Good idea. I think at least not using abbreviations would help beginners. E.


----------



## charlie c (Sep 26, 2006)

John,

I think this idea has a lot of potential for being very useful to growers just starting out. I'll bet there are some some very common, almost universal, mistakes that we've all made when we began. An "expert" is not someone who doesn't make mistakes, only someone who finds a way to correct them. Over the years it has been my observation that the better the grower, the more likely they are to be willing to share valid, helpful information. 

I can't be the only one in this forum who's taught the monthly beginners meeting at local orchid societies. ( Another good reason to attend every meeting is so your "friends" can't volunteer you in your absence) There are, as you said, no dumb questions. And probably no questions that haven't been asked or thought by most every orchid grower at some point. 

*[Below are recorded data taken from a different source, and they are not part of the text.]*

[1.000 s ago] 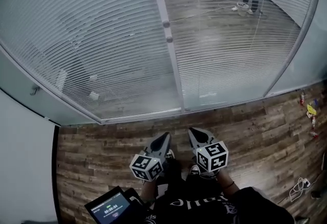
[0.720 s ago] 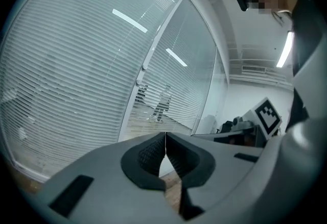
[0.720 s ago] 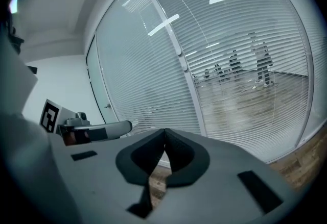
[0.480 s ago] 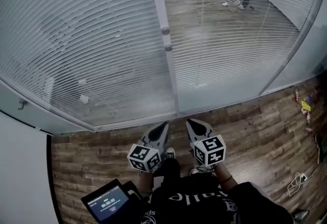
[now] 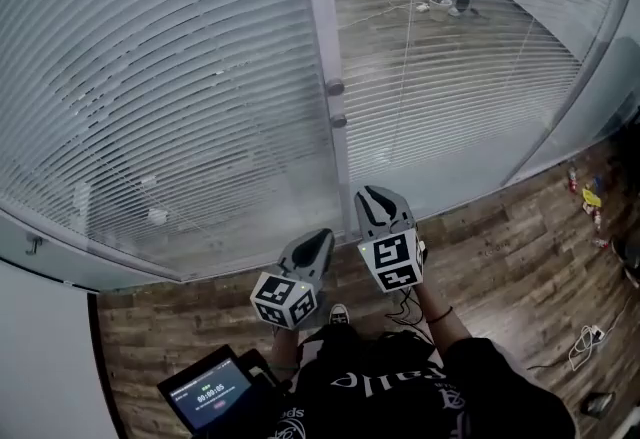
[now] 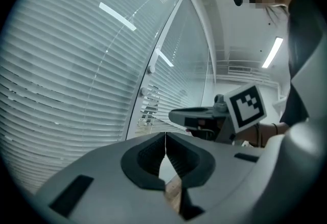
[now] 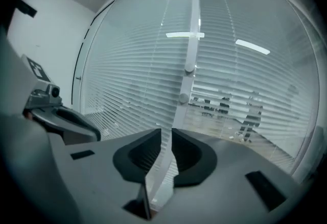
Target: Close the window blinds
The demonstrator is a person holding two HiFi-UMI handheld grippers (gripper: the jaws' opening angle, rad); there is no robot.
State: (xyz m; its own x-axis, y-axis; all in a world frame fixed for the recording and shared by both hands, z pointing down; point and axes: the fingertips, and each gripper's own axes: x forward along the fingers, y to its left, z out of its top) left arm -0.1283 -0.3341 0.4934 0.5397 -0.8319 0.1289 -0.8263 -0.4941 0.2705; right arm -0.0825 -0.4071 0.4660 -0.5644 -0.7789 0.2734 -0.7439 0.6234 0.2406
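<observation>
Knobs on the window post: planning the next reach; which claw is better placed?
Likely right. The right claw sits further forward, nearer the knobs, its view centred on them; its empty jaws have just been opening. The left claw hangs back, shut.

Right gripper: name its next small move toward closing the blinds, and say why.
Probably advance to the lower knob on the frame post. The right gripper, jaws just opening with nothing between them, points there, and the right blind's slats stand open.
</observation>
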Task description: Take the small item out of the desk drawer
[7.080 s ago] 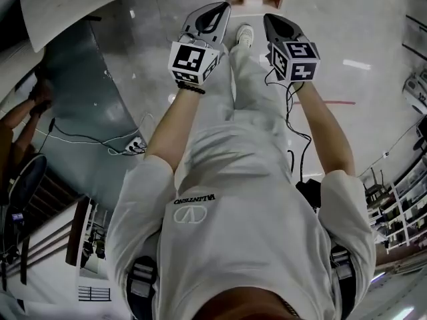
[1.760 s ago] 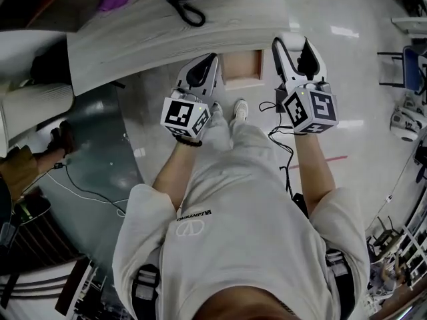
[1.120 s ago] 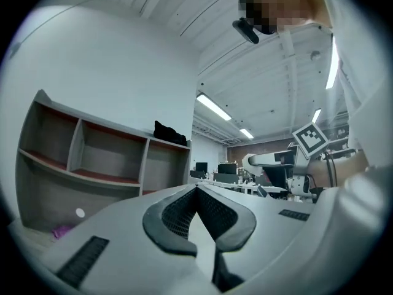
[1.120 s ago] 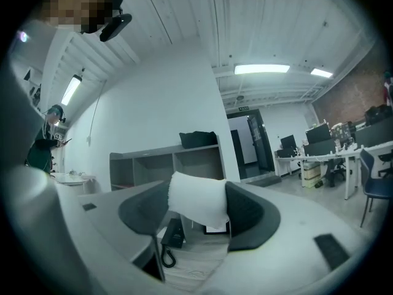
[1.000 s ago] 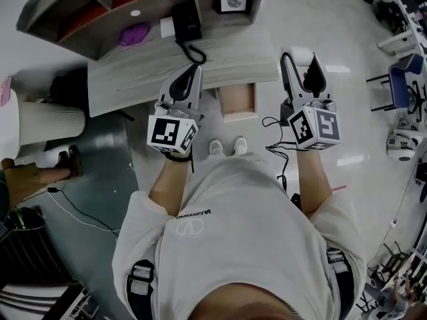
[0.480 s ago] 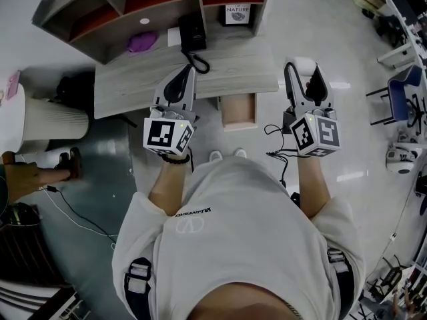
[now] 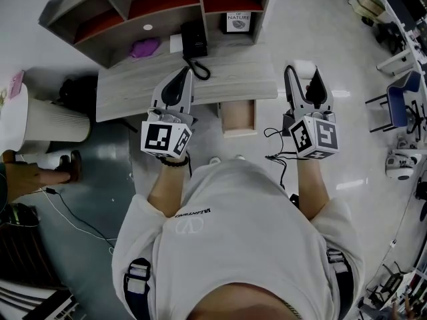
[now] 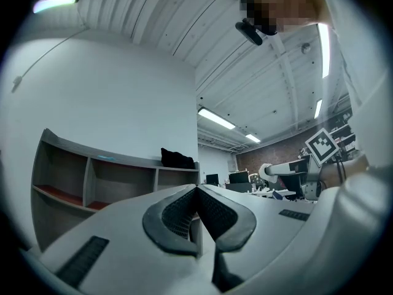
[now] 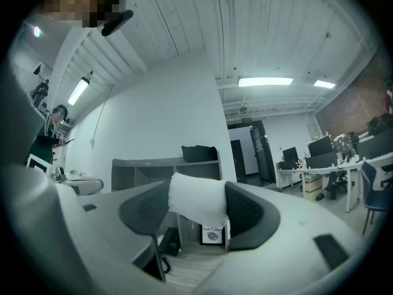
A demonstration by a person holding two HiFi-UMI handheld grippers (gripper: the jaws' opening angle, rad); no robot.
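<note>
1. Item: small white block [image 9: 196,200] is pinched between the jaws of right gripper [image 9: 198,212], held up in the air and out of drawer [image 7: 238,117]. Head view puts it at the jaw tips, just right of the desk [image 7: 133,92] edge, over bare floor [image 7: 320,19].
2. Left gripper [image 8: 196,192]: jaws pressed together with nothing between them. It hovers over the desk's front edge, near telephone [image 7: 193,40].
3. Drawer is pulled out under the desk; the inside looks bare as far as I can tell.
4. Task looks near done; the block only needs setting down somewhere.
5. Risk: the block looks soft and sits only at the tips. A loosened squeeze or a jolt would likely drop it to the floor, not the desk.
6. Risk: the drawer juts out at leg level, so a step forward could bump it.
7. Risk: cable [image 7: 275,155] hanging off the right gripper could snag the drawer corner on a swing toward the desk.
</note>
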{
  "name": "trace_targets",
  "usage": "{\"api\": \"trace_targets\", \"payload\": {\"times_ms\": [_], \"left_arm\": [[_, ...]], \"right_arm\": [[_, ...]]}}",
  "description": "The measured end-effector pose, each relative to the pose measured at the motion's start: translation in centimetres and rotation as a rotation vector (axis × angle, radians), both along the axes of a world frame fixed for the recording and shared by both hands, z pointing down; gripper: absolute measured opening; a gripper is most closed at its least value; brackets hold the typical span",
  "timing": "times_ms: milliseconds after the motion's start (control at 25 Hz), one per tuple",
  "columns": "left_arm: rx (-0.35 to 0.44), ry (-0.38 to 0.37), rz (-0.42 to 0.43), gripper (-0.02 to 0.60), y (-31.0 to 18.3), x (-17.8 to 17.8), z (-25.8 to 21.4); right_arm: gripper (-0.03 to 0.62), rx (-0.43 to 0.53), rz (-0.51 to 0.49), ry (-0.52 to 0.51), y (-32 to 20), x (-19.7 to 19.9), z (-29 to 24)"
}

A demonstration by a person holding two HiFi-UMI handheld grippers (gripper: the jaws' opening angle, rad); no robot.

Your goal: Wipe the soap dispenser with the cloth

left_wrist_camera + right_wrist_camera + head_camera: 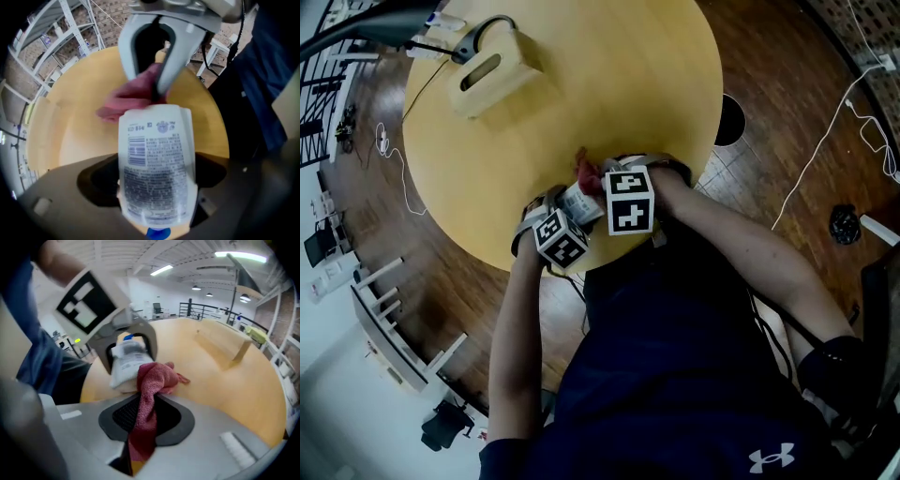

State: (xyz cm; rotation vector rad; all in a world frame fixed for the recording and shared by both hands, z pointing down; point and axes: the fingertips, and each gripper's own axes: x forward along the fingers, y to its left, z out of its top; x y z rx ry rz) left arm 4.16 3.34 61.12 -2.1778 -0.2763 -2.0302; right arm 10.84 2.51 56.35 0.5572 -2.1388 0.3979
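The dispenser looks light, with thin plastic walls that would give under a hard squeeze and a slick printed label, so a firm hold across its broad sides suits it; the left claw has it so, closed on the body, blue cap nearest that camera; the cloth is limp terry, pinched by a fold in the narrowly set right claw, its bunched end seemingly against the dispenser's far end; both hang over the table, near the person's edge.
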Motion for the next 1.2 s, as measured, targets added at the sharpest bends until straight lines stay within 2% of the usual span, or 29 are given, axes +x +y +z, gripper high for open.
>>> {"api": "trace_targets", "payload": {"times_ms": [80, 160, 320, 440, 520, 640, 800, 920, 1000, 1080, 1200], "left_arm": [[-0.002, -0.008, -0.005, 0.457, 0.1, 0.1, 0.0], [-0.006, -0.009, -0.005, 0.457, 0.4, 0.1, 0.1], [-0.001, 0.002, -0.007, 0.457, 0.5, 0.1, 0.3], [-0.004, 0.004, -0.01, 0.457, 0.3, 0.0, 0.3], [-0.01, 0.002, -0.01, 0.457, 0.3, 0.0, 0.2], [-0.012, 0.004, -0.009, 0.457, 0.5, 0.3, 0.3], [-0.012, 0.007, -0.026, 0.457, 0.5, 0.2, 0.3], [-0.013, 0.004, -0.029, 0.457, 0.5, 0.1, 0.3], [-0.005, 0.006, -0.028, 0.457, 0.4, 0.1, 0.4], [-0.001, 0.005, -0.029, 0.457, 0.4, 0.1, 0.4], [-0.006, -0.004, -0.032, 0.457, 0.5, -0.1, 0.5]], "right_arm": [[0.077, 0.029, 0.091, -0.011, -3.0, 0.8, -0.5], [0.077, 0.008, 0.091, -0.037, -3.4, 0.5, -0.7], [0.077, -0.073, -0.035, -0.077, 1.4, -0.8, 0.3], [0.077, -0.18, -0.163, -0.154, 6.7, -2.0, -0.1], [0.077, -0.2, -0.223, -0.182, 8.4, -2.5, -0.5], [0.077, -0.182, -0.178, -0.166, 6.7, -2.0, -0.1], [0.077, -0.125, -0.098, -0.101, 1.6, -0.9, -0.1], [0.077, -0.051, 0.031, -0.079, -2.6, 0.0, -0.2], [0.077, -0.04, 0.08, -0.076, -3.4, 0.1, -0.2], [0.075, -0.058, 0.053, -0.072, -1.7, -0.3, 0.0], [0.076, -0.139, -0.076, -0.093, 3.4, -1.4, 0.6]]}}
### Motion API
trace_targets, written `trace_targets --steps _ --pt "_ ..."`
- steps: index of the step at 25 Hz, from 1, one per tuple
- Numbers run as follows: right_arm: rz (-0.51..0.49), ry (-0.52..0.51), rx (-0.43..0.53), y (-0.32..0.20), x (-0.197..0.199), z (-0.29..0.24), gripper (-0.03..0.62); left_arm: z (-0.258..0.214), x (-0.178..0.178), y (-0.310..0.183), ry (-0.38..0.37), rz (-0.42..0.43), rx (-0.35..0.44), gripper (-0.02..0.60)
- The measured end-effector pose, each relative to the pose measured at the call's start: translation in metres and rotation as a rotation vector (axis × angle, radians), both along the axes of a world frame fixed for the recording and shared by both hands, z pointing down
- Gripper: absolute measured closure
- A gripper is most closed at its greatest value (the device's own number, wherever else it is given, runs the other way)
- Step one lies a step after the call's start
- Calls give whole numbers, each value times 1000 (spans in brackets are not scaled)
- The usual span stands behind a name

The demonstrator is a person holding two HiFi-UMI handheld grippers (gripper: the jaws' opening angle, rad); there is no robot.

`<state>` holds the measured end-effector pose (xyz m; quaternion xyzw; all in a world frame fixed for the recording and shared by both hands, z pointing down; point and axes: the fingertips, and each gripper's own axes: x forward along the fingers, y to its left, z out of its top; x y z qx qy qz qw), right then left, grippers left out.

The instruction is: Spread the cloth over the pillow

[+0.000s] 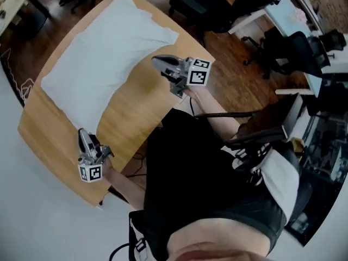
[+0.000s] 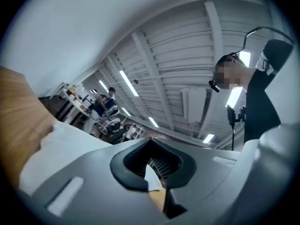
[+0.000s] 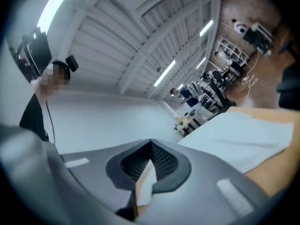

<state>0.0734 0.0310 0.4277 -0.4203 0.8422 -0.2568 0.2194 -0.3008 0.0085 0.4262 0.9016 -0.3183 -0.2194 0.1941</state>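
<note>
The white cloth (image 1: 103, 58) is lying spread out on the far part of the curved wooden surface (image 1: 136, 105), with one long edge facing the person. It is looking slightly puffed, but whether a pillow is lying under it I cannot tell.

The left gripper (image 1: 82, 134) is sitting at the cloth's near left corner, close to the surface's edge. In the left gripper view its jaws are closing together on a small white sliver of the cloth, with bare wood showing just below it. The right gripper (image 1: 156, 62) is reaching to the same long edge, near the cloth's right corner. Its jaws are likewise pressing together on a thin white fold, and the rest of the cloth is stretching away over the wood to the right in its view.

Between the two grippers the surface is showing bare. The person, in dark clothing (image 1: 206, 167), is standing at the near side. Black office chairs (image 1: 201, 4) are standing on the wooden floor (image 1: 239, 75) beyond the surface.
</note>
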Motion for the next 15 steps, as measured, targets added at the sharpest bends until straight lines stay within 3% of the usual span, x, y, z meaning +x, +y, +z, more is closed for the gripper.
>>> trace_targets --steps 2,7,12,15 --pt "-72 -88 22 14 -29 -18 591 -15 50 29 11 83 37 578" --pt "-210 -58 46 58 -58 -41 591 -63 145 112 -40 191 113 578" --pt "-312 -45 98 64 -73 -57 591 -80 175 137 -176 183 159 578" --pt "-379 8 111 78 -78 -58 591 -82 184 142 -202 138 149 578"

Let me break the ice with a mistake I made as a beginner. I started in the 60's with Cattleyas in the age, as recounted by Lance (Gonewild), of corsages. Got them to grow, but not rebloom. Finally screwed up the courage to ask the "experts" at the local society what I was doing wrong. New sheaths were forming, but not filling. Got the correct, but short, answer: not enough light. Then someone asked me which way my windows faced. Was, as most first timers do, growing on a windowsill. Wow, whole new concept for me. " I don't know, how about out?" Turns out I was trying to grow Catts in an East facing window which, to compound the problem, was in the partial shade of a large Maple tree. Was good exposure for Phals and some Paphs, but not Catts. In retrospect, and only in retrospect, that was a fairly unthinking thing to do. It wasn't that I didn't mean well. It was just a fairly common beginning mistake. See pretty flower. Like pretty flower. Buy pretty flower. Ooops, what do I do now. 

Moral of the story: Ask questions.


----------



## Ron-NY (Sep 26, 2006)

I don't consider myself an expert but have gained valuable cultural knowledge over the years of growing. When I first started growing, I lurked at a Forum for quite some time and absobed as much as I could, I also borrowed every book in the library system to read on orchids. I finally got the nerve and posted a question. I am sorry I didn't do that sooner for my learning curve increased sharply from there.


----------



## Mark (Sep 26, 2006)

charlie c said:


> See pretty flower. Like pretty flower. Buy pretty flower.



And a bumper sticker is born!


----------



## TADD (Sep 26, 2006)

Finally a place for me......


----------



## SlipperFan (Sep 26, 2006)

OK, a question:

When do we stop killing our orchids?


----------